A Word About General Confession by Fr. Michael Westerberg
For some people the practice of general confession raises many questions, and, at least for some, confusion. There have been abuses, both by the clergy due to the way in which the general confession is explained and/or practiced, and by the laity. Sadly, some abuses continue. However, the potential for abuse does not invalidate the practice. Surely the potential for abuse is ever-present in each aspect of our lives including what is taught, believed and done in the Church. This has always been the case because the devil does not rest.
For some, the practice of general confession is an open door to sacramental abuse and personal irresponsibility. For some, general confession may be 'cheap grace.' For still others general confession has been, and is, an eye-opening and grace filled, life altering experience which deepens their commitment and understanding, and which fortifies them in their daily Christian struggle. General confession is not a right of the faithful but a pastoral tool. Each pastor bears the responsibility to decide, for his flock, the frequency of general confession and to reduce that frequency if the general confession is being abused. Most pastors do not allow general confession during Great Lent or the Nativity Fast. In each parish this is a pastor's decision, a decision which may be made in consultation with his bishop and other experienced pastors whose judgment is reliable.
General confession never, ever, takes the place of individual, private confession! If we are attending church on a regular basis, attending vespers, liturgies, weekday feasts as possible, participating in individual confession and regularly receiving the Holy Eucharist, then, as a part of our life and spiritual growth, we also may participate in general confession. However, general confession is not for the person who takes the summer off from church but wants to approach the chalice in September. General confession is not for the person who attends church four or five times a year, or who has been away from the Church for five, or ten, or twenty years.

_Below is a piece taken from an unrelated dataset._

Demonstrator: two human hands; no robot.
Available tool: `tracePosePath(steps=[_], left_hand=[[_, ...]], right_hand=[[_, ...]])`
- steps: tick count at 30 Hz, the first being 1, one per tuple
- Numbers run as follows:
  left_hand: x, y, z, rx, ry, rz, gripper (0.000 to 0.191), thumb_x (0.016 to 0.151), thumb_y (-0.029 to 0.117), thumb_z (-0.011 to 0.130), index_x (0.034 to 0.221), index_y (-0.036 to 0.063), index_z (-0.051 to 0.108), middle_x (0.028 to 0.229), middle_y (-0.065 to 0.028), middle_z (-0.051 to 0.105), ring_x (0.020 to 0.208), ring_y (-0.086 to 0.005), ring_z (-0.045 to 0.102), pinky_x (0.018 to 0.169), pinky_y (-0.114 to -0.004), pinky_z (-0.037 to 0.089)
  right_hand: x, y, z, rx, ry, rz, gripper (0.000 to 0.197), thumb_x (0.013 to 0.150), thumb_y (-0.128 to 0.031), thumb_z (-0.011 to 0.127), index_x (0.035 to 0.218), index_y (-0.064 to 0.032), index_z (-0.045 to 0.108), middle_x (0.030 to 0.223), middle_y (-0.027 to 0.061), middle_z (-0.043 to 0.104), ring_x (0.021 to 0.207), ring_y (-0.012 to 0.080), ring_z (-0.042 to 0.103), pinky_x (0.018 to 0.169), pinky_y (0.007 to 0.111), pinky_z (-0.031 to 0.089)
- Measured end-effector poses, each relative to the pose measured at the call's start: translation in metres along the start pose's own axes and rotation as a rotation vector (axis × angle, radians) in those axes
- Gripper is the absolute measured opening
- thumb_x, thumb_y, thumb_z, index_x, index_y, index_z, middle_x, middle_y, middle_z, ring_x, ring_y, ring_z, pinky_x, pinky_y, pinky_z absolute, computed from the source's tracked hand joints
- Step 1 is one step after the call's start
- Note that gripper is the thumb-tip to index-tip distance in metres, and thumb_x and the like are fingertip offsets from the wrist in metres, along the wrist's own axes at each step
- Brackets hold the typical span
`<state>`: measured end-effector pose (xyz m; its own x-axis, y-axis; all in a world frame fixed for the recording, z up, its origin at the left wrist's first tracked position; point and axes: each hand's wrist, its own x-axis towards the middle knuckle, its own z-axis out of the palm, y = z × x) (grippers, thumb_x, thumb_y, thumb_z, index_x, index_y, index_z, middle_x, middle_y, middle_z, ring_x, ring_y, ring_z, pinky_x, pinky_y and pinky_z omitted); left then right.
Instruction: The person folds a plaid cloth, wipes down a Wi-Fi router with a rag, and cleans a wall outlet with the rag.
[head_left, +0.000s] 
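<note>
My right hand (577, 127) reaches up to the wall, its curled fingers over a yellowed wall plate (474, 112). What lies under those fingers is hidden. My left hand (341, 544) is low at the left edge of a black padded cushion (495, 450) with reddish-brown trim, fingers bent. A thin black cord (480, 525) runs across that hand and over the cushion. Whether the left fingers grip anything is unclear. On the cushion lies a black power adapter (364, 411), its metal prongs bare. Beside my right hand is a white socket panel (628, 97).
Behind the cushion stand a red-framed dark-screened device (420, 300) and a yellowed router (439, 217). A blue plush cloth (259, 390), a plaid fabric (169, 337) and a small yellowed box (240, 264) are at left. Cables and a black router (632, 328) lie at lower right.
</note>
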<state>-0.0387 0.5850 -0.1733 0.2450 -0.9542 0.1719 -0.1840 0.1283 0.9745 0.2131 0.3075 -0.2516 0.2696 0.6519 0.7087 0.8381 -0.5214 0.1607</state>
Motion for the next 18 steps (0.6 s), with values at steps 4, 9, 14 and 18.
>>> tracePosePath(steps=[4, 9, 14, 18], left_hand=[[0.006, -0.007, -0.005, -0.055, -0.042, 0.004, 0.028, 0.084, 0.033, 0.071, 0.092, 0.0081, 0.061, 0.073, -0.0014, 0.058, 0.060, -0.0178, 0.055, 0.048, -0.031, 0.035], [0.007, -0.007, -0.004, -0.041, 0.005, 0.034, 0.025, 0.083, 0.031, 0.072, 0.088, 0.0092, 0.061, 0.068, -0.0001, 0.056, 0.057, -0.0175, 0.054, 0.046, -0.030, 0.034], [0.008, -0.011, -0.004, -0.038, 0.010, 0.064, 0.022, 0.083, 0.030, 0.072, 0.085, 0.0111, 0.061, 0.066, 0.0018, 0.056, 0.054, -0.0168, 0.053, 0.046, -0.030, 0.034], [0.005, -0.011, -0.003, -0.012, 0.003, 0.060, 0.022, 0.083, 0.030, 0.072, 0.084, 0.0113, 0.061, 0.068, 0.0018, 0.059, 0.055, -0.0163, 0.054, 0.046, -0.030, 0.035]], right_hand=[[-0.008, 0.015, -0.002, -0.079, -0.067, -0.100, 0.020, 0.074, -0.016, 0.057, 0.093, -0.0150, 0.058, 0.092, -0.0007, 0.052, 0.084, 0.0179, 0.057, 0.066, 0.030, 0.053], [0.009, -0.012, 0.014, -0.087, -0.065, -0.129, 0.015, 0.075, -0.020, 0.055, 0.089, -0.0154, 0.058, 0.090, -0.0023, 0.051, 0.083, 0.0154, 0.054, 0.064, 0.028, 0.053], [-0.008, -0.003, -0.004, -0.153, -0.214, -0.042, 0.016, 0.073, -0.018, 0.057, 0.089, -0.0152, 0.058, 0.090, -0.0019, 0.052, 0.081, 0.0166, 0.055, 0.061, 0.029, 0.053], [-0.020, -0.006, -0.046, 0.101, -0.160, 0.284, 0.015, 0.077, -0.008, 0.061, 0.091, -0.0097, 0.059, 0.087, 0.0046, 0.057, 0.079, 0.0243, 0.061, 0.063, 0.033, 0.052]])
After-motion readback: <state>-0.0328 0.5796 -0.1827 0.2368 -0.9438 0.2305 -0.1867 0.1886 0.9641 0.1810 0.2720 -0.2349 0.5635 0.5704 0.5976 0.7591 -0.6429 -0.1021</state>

General confession in a parish other than our own may not be used to evade confession in our home parish or with our own pastor even when we may have had a falling-out with that pastor. (We must make peace at home.) General confession is not "an option to provide an 'out' for the one who does not like or approve of, or believe in private confession."
These two forms of sacramental confession, private and general, joined with an examination of conscience and confession of sins as part of our daily rule of prayer, form a sound and healthy structure for our prayer life, our liturgical life and our sacramental life specifically our receiving of the precious Body and Blood of our Lord Jesus Christ. (We know also that there are other elements of our preparation for receiving the Eucharist, however, that is not our topic here.)
Contrary to what some people may think, general confession is not the Church's way of 'phasing out' private confession. Rather, the opposite is true. General confession is a spiritual aid, which, when properly applied, teaches us how to examine our conscience and how to make a private, personal confession.
Rather than 'phasing out,' general confession is intended to help us recognize the sins we may not otherwise see in order to deepen and strengthen our individual confessions. With proper use and application, we can give thanks to God that our Holy Synod of Bishops, moved by the Spirit, has given the blessing for the practice of general confession as a guide and aid in our effort to grow in life and faith and spiritual understanding. (Here too, we are not addressing other elements of our Christian life- reading the Scriptures, faithful participation in the life/worship of the Church, reading lives and teachings of the saints, ascetic efforts, almsgiving, etc.)
And a word to pastors: General confession is not some sort of device of convenience to get us or our parishioners home earlier. We bear the responsibility before God for those confessions and for the faithful given into our care; and must not seek out shortcuts.
We may use various aids for examining our consciences, among which two excellent ones are Father Thomas Hopko's guide based on the Beatitudes (and found in the pamphlet If We Confess Our Sins,) and Metropolitan Anthony Khrapovitsky's guide based on the Ten Commandments (and found in his book Confession.) There are other excellent guides as well.
While the confession may be general, the absolution ought not to be. Following the general confession, penitents ought to be instructed to approach individually, not in production-line style. Each person should be asked if he/she has anything to add. Thus each person is given an opportunity to make an additional, personal confession. Then the prayer of absolution is pronounced over each penitent.
As all our life, general confession includes the possibility of abuse, but, as we prepare to enter the saving days of the lenten spring, let us repent of all abuses. Let us examine and correct our lives, turning away from all abuses, all sin. In the fear of God, with faith and love, let us fall down before the precious Cross of our Savior, and let us rejoice in the radiance of his glorious resurrection.